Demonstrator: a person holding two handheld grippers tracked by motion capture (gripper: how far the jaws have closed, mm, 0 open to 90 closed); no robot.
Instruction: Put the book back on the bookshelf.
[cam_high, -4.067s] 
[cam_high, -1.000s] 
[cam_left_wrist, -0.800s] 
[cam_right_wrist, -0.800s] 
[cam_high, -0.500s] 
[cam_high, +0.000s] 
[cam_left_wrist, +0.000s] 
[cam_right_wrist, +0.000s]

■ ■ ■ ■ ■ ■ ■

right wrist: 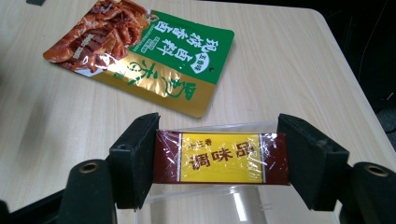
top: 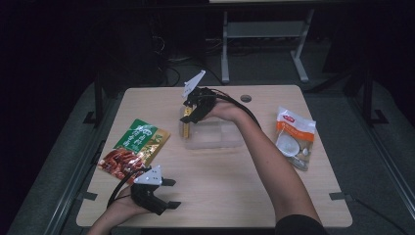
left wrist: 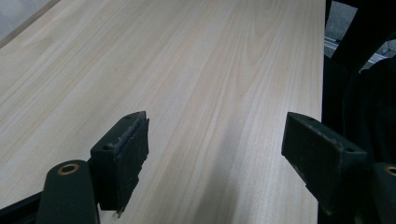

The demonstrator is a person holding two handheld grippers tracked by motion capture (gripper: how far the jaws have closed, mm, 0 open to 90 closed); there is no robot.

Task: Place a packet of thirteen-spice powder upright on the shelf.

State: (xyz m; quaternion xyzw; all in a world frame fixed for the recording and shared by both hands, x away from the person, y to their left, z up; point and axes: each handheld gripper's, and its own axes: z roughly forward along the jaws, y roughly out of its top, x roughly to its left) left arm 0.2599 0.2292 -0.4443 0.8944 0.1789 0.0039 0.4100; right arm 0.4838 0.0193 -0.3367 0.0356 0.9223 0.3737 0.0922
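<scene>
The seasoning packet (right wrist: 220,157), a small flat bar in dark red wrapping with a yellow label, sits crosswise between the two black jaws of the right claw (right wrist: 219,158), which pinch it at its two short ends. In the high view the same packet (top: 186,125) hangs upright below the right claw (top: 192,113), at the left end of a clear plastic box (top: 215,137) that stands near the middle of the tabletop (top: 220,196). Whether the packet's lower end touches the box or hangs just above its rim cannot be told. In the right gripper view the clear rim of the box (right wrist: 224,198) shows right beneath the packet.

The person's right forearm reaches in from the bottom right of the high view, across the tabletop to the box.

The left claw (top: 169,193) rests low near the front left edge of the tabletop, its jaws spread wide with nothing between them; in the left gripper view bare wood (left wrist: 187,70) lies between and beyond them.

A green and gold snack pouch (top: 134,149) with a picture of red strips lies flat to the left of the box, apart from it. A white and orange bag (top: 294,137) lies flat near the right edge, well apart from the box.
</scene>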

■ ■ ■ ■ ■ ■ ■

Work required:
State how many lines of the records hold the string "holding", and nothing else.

Task solution:
2